We all agree that researching abroad is an invaluable experience that you should take full advantage of if you have the opportunity. Here is some advice that we have compiled for you, should you choose to explore this path: 

1) Have an open mind. You will experience ups and downs, but they will all be new experiences that require you to be flexible with outcomes. Allow yourself to be swept away by the journey and be surprised by what it has to offer while transmuting those experiences into lifelong lessons.

2) Don’t pressure yourself to have a “perfect experience” because you will be disappointed – it is important to remember that this is not the same as a vacation. Adjust your expectations as you navigate the experience and allow yourself to make mistakes.

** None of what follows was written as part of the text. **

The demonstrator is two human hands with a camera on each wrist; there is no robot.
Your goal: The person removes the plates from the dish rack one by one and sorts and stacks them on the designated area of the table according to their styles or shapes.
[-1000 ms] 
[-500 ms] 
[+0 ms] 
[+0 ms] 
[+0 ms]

3) Don’t take your fears too seriously. You will be forced to adapt to circumstances that you cannot always foresee. This is normal and expected when trying anything new, so accept that you will be nervous and afraid. You will be better off for it after facing your fears, as they always lead to expansion and growth of character.

4) Be as prepared as you can before you leave, so you don’t get too overwhelmed once you arrive. Research the area and have all your documents in order before leaving. Know where you are living and the surrounding area, how you will have access to the internet, and what to do or who to contact in case of emergencies.

5) Lastly, express gratitude. This is a very unique opportunity, and you will likely never be in this situation again in your lifetime. Allow yourself to explore with wonder and feel thankful for being in the position to have this wonderful experience.